Problem description:
Please output exactly the part of the records below that opens with the line containing "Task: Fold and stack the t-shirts" and closes with the line containing "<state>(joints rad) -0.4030", both lines included, and nothing else.

Data under study:
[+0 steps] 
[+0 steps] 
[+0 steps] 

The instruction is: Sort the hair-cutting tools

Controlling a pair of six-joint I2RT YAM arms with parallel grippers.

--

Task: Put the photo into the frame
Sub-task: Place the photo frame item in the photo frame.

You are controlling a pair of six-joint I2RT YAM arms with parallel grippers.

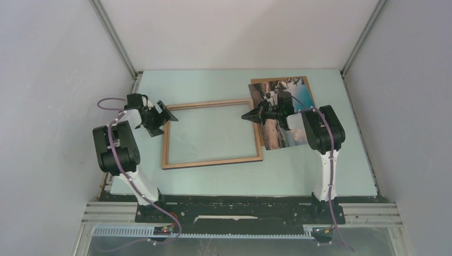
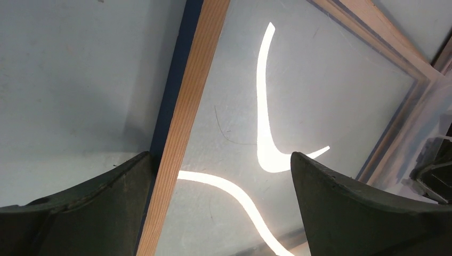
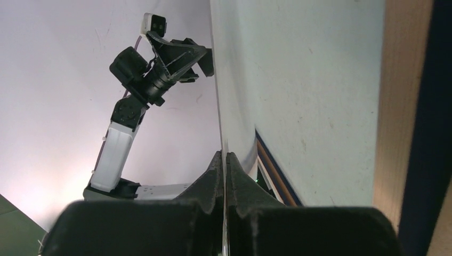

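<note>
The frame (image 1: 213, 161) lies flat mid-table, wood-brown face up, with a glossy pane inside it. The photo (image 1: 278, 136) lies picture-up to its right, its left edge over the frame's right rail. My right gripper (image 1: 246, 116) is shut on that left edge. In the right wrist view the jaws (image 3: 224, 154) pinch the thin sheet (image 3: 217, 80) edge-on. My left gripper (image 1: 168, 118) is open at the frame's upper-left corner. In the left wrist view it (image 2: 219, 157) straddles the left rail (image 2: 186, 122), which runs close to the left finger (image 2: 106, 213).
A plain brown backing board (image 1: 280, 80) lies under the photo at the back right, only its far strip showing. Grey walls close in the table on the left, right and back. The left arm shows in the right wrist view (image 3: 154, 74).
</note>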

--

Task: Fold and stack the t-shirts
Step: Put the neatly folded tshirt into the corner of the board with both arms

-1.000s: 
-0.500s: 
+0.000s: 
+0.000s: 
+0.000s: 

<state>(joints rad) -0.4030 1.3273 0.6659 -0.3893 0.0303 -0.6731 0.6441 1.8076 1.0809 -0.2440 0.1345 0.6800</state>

Expected output:
Task: Fold and stack the t-shirts
Step: Put the neatly folded tshirt into the corner of the board with both arms

-1.000s: 
-0.500s: 
+0.000s: 
+0.000s: 
+0.000s: 

<state>(joints rad) -0.4030 1.3273 0.6659 -0.3893 0.0303 -0.6731 0.6441 1.8076 1.0809 -0.2440 0.1345 0.6800</state>

Besides this answer, the exercise requires nothing else.